Horeen has a strong history in the student movement and has held the position of Vice President of External Affairs on the students union at the University of Guelph. Her time in the student movement allowed her to mobilize young people around environmental issues. Whether it was about ending water bottling contracts, challenging plastic waste on campus, or pressuring her post-secondary institution to divest from fossil fuels; Horeen has always demanded better of those in positions of power.
Recently, Horeen has began working with the Water Watchers and has been working to centre young BIPOC voices and perspectives in all of her water advocacy. This past summer, Horeen walked over 100 kilometres visiting and interacting with communities who’s drinking water is being threatened by gravel mining, developers, and other corporations. She has also been working to amplify the voices and work of those at Six Nations, and advocating that the Nestlé/Blue Triton bottling plant be returned to Six Nations. She believes there is no climate justice without Land Back.
Marium Vahed, 22
Traditional Territory: The Treaty Lands and Territory of the Mississaugas of the Credit
Marium Vahed would like to position the green movement to invite even greater collaboration across diverse communities and sectors to build a robust, equitable and sustainable future.
In 2019, Marium co-founded Green Ummah, a non-profit that raises awareness amongst Canadian Muslims of the Islamic environmental teachings and to empower them to become leaders in the green movement. As Chair, she led the non-profit to run the first ever Muslim-led conference on the environment in Canada, which engaged over 150+ experts, community members, and faith leaders in a passionate and instructive discourse about how Muslims could take on leadership in the green movement. She currently is leading the effort to develop the Greening Our Communities Toolkit, which raises the capacity of the community by developing professional tools for secondary school teachers to critically engage Muslim youth to become environmental leaders.
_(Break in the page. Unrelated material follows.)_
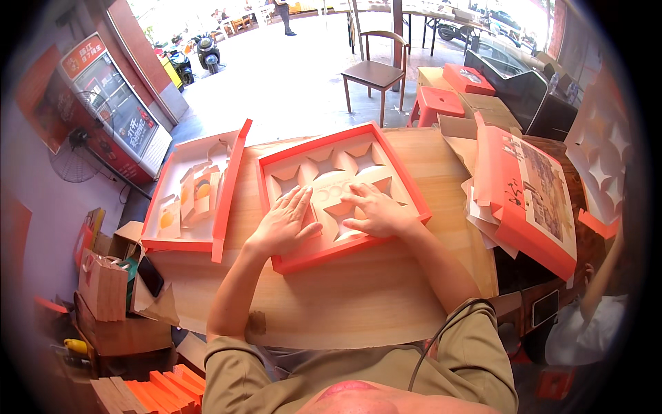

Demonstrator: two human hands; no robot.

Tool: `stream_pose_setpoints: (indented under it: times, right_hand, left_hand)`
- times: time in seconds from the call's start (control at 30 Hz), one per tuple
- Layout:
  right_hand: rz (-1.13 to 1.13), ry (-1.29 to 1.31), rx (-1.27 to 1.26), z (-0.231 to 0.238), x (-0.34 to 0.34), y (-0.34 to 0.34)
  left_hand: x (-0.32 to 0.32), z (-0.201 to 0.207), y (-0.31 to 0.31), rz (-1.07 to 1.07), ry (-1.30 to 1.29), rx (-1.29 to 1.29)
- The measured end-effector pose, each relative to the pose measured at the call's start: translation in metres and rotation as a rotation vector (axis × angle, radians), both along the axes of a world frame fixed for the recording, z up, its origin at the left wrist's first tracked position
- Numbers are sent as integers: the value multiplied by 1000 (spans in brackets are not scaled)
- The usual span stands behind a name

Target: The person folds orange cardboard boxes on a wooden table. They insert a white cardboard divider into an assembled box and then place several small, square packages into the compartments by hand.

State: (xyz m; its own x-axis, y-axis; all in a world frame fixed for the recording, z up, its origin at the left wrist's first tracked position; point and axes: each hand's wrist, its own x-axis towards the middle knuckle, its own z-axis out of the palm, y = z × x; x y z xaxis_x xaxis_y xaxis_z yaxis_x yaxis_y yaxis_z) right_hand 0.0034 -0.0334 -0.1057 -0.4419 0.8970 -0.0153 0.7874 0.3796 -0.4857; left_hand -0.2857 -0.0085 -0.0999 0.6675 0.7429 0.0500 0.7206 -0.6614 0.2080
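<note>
A shallow red-rimmed cardboard box [407, 172] lies in front of me on the wooden table, turned a little. Inside it sits a pale insert [333, 188] with several star-shaped openings, their flaps folded down. My left hand [288, 217] rests flat on the insert's left side, fingers stretched out and together, thumb apart. On the right part of the insert lies my right hand [379, 212], its fingers spread and slightly bent. Both hands touch the cardboard and grip nothing. My palms and fingers cover some of the openings.
Left on the wooden table [358, 303] lies another red-edged box [218, 238] with loose card pieces. Stacked printed box lids [527, 186] stand at the right. A dark phone [150, 276] lies at the left edge. Beyond the lids, another person's arm [601, 279] holds up a perforated insert [598, 148].
</note>
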Motion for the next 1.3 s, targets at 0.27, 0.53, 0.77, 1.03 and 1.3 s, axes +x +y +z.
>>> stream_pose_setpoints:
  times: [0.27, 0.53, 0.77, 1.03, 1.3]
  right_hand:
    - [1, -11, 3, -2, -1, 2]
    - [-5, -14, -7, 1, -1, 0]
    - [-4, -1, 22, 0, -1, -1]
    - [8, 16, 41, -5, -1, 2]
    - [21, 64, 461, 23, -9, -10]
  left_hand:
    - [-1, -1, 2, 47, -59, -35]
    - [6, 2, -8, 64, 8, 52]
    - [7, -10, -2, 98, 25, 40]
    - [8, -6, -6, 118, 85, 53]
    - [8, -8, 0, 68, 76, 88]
Marium is currently a candidate for a Master of Science in Digital Management at Ivey Business School and envisions bringing best practices of innovation and entrepreneurship to her community work to scale up the positive impact she wishes to have on the environment.
Warsha Mushtaq, 18
Traditional Territory: Traditional lands of the Cree, Saulteaux, Dene, Dakota, Lakota, Nakota, and Métis nations
Warsha Mushtaq is a first-year student at the University of Saskatchewan, Saskatchewan's Youth Poet Laureate for 2021-22 and an environmentalist. She’s a leader of the Saskatoon Youth Climate Committee which aims to provide a place for young climate activists to collaborate. Her first exposure to environmentalism was in elementary school when she fell in love with the native Saskatchewan prairies after watercolour painting at Beaver Creek. During an Inquiry course in High School, she had the opportunity to study "The Hidden Language of Plants" and dive deep into plant behavioural ecology and explore mycorrhizal networks with the help of university mentors. In her free time, she loves to scour natural landscapes looking for fungi, trees, and other natural wonders to photograph, ponder and quietly enjoy. Her poetry and art are inspired by her passion for wild creatures and landscapes and capture her imagination from childhood and the inexplicable beauty of life. She hopes to use her passion for the humanities, fine arts, and science to find the beautiful, interconnected relationships in nature and carry the powerful tools of storytelling and education as a way of engaging the world.